◆ WHAT TO WORK ON
The first line to keep is the one containing "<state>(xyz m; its"; restate it and all lines after it through the end of the material, word for word and nothing else.
====
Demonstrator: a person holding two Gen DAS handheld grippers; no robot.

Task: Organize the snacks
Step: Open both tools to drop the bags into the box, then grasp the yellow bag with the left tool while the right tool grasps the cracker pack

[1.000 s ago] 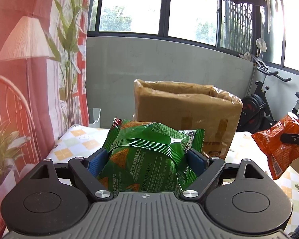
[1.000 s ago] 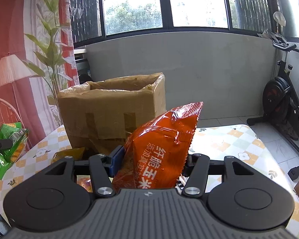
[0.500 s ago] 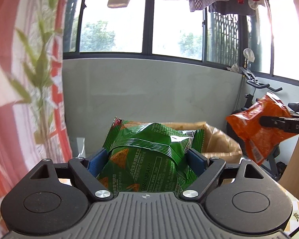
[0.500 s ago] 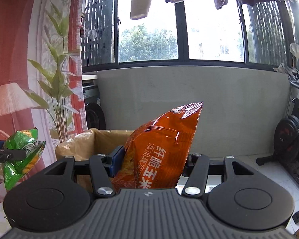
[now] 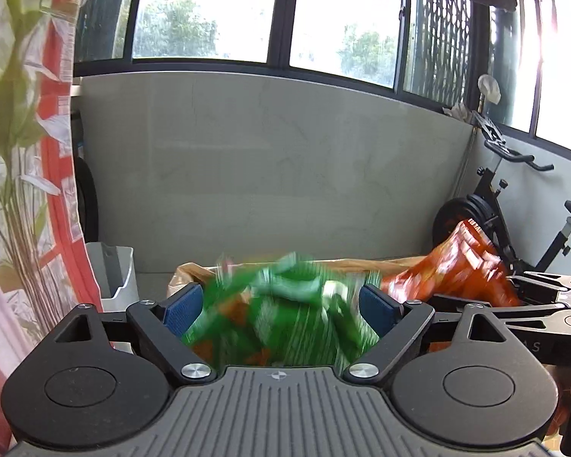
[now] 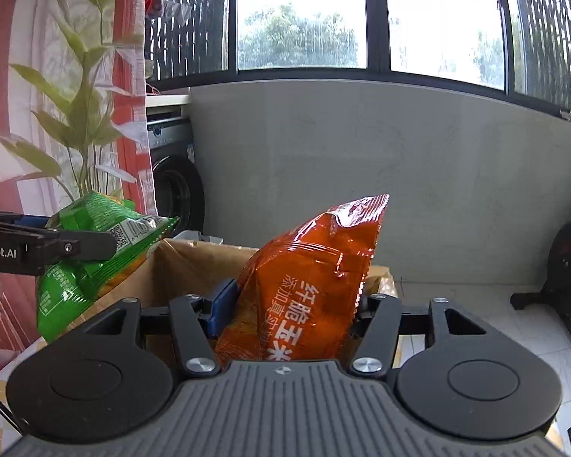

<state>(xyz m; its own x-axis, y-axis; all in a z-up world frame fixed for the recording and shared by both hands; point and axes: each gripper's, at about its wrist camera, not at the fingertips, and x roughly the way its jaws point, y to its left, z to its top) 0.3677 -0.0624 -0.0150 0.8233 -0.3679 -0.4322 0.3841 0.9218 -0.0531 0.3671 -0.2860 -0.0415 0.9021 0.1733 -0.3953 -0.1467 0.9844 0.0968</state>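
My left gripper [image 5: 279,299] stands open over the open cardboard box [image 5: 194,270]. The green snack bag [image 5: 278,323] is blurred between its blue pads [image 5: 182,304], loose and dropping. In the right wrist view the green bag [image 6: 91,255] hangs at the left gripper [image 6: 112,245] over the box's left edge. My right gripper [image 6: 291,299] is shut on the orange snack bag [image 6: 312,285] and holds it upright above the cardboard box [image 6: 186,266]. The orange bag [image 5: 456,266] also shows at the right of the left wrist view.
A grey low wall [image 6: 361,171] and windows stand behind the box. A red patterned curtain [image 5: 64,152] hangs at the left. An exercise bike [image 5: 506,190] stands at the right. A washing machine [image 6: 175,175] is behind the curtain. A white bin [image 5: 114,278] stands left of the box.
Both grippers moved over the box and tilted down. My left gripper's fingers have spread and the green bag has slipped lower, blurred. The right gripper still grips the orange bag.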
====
◆ RESULT
<state>(xyz m; its own x-axis, y-axis; all in a z-up world frame fixed for the recording and shared by both hands; point and axes: each gripper's, at about its wrist camera, not at the fingertips, and x roughly the way its jaws point, y to its left, z to its top) 0.3677 -0.0624 -0.0150 0.8233 -0.3679 -0.4322 0.3841 0.9218 -0.0531 0.3671 -0.2860 -0.0415 0.9021 0.1733 -0.3953 -0.1467 0.9844 0.0968</state>
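My left gripper [image 5: 279,299] stands open over the open cardboard box [image 5: 194,270]. The green snack bag [image 5: 278,323] is blurred between its blue pads [image 5: 182,304], loose and dropping. In the right wrist view the green bag [image 6: 91,255] hangs at the left gripper [image 6: 112,245] over the box's left edge. My right gripper [image 6: 291,299] is shut on the orange snack bag [image 6: 312,285] and holds it upright above the cardboard box [image 6: 186,266]. The orange bag [image 5: 456,266] also shows at the right of the left wrist view.
A grey low wall [image 6: 361,171] and windows stand behind the box. A red patterned curtain [image 5: 64,152] hangs at the left. An exercise bike [image 5: 506,190] stands at the right. A washing machine [image 6: 175,175] is behind the curtain. A white bin [image 5: 114,278] stands left of the box.
Both grippers moved over the box and tilted down. My left gripper's fingers have spread and the green bag has slipped lower, blurred. The right gripper still grips the orange bag.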

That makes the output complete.